For many decades George Callbeck was known and respected throughout the Maritime Provinces for his contributions to standardbred racing as an executive, owner, breeder, trainer and driver. In 1916, he purchased his first horse and he maintained a breeding and racing stable from that time until his death in 1971. From 1920 until 1933 he served as a race secretary and also as a judge at the various tracks in Prince Edward Island. He was a judge on the first night a racing program was ever staged in Canada, June 23, 1933. This race was held at the Milligan & Morrison track at Northam, P.E.I.
In 1934 Callbeck helped organize the PEI Harness Racing Club. He served as the club’s first president and held that office for five years. He held continuous membership in the club until his death. In the late thirties he was one of five men who established The Horsemen’s Protective Association of PEI. In 1946 he purchased an interest in the Charlottetown Driving Park & Exhibition Association.
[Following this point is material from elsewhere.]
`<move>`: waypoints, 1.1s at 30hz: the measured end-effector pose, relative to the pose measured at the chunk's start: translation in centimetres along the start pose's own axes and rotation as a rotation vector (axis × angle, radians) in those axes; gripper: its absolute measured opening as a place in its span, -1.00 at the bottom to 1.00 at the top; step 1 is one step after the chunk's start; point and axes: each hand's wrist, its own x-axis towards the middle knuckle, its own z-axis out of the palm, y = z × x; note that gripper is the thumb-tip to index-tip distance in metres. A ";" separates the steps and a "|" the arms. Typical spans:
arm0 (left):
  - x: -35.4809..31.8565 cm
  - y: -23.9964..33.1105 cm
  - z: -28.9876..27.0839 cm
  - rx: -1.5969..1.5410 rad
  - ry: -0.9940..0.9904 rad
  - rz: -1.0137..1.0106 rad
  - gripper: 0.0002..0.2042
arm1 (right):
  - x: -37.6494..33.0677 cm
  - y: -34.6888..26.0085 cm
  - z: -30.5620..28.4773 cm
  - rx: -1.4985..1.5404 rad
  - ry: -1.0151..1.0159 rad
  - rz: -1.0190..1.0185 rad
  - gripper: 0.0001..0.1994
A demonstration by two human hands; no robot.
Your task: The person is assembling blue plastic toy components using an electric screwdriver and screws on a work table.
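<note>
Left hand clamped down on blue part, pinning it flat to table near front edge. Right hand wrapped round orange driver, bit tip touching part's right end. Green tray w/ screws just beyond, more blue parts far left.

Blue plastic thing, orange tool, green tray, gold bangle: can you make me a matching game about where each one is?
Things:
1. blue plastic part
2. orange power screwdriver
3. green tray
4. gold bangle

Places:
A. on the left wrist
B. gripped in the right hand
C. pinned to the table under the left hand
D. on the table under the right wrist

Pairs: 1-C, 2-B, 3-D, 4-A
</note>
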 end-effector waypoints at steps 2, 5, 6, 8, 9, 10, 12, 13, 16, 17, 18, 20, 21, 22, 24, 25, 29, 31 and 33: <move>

He was a director until 1971, as well as serving as vice-president for a number of years.
In the breeding field he contributed greatly to the improvement of the harness horse in the Maritimes. Over the years he brought in many fine broodmares from Harrisburg, Pa., and shipped his mares to Quebec and Ontario for breeding to top stallions. Throughout his long career he trained and drove all of his own horses. In 1935, 1936 and 1937 his colt Guy Ann established two, three, and four-year-old Maritime Futurity records – a feat not to be repeated to this day! He named his stable “The Ann Stable”, from which came the Ann horses, the most famous breed in the Maritimes for many years. Callbeck is also a member of the Prince Edward Island Sports Hall of Fame.